Supplied data =
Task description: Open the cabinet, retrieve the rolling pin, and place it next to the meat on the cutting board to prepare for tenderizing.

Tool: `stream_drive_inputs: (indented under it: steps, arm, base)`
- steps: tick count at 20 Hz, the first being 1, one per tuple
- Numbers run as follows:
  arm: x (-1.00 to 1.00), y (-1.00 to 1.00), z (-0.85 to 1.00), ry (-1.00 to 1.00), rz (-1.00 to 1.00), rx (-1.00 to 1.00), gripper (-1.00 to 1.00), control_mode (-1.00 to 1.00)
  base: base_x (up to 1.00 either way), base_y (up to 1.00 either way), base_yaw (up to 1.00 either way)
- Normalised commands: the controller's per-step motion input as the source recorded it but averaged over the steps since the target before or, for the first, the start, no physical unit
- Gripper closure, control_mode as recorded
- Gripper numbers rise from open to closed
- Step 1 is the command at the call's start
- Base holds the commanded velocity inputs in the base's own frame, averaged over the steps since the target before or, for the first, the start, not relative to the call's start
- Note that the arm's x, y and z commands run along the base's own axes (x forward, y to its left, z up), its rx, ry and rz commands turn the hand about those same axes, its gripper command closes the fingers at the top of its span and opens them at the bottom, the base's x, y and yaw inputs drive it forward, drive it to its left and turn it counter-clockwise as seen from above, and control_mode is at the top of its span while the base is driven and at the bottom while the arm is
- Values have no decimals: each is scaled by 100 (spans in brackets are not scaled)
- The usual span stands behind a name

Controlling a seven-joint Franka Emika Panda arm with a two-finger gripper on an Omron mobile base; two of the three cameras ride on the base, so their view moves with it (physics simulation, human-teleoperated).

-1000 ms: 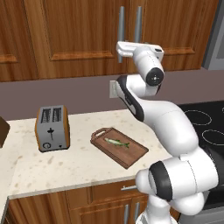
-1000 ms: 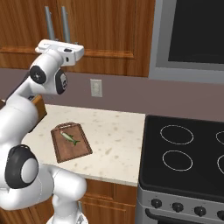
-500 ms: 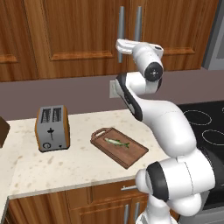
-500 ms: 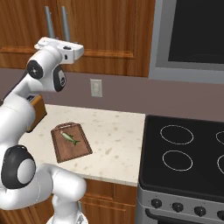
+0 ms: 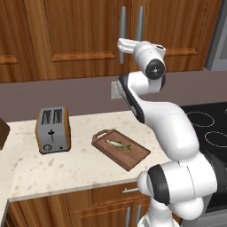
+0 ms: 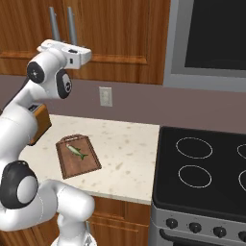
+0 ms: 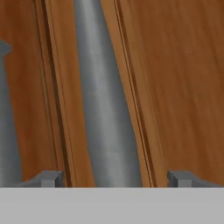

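1. Gripper (image 7: 116, 178) is up at the cabinet (image 5: 80, 40) doors, fingers spread wide with one of the silver bar handles (image 7: 105, 109) sitting right between the two tips. Not pinching it, there's wood showing on both sides of the bar.
2. In the hand view the second handle (image 7: 6, 118) runs along the left edge, and the seam between the two doors runs between the two bars.
3. From the left base view the hand (image 5: 126, 44) is pressed in close to the lower part of the handles, and both doors look shut.
4. Right base view has the same deal, hand (image 6: 72, 54) level with the bottom ends of the bars.
5. Down on the speckled counter (image 5: 66, 168) the cutting board (image 5: 128, 155) lies flat with its looped end pointing toward the toaster (image 5: 53, 130).
6. The meat (image 5: 118, 143) is lying on the board, roughly mid-board, a little toward the handle end.
7. Can't see the rolling pin anywhere, so can't tell where it is.
8. Stove (image 6: 202, 168) is to the right of the counter, and an outlet (image 6: 105, 96) is on the wall behind the board.
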Motion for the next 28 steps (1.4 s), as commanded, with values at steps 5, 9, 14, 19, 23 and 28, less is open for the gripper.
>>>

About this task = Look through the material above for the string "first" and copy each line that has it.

Solution for this task =
- steps: tick count at 20 Hz, the first being 1, one per tuple
- Normalised commands: the controller's per-step motion input as the source recorded it but averaged over the steps since the target before or, for the first, the start, no physical unit
- Base holds the commanded velocity inputs in the base's own frame, averaged over the steps since the target before or, for the first, the start, not relative to the call's start

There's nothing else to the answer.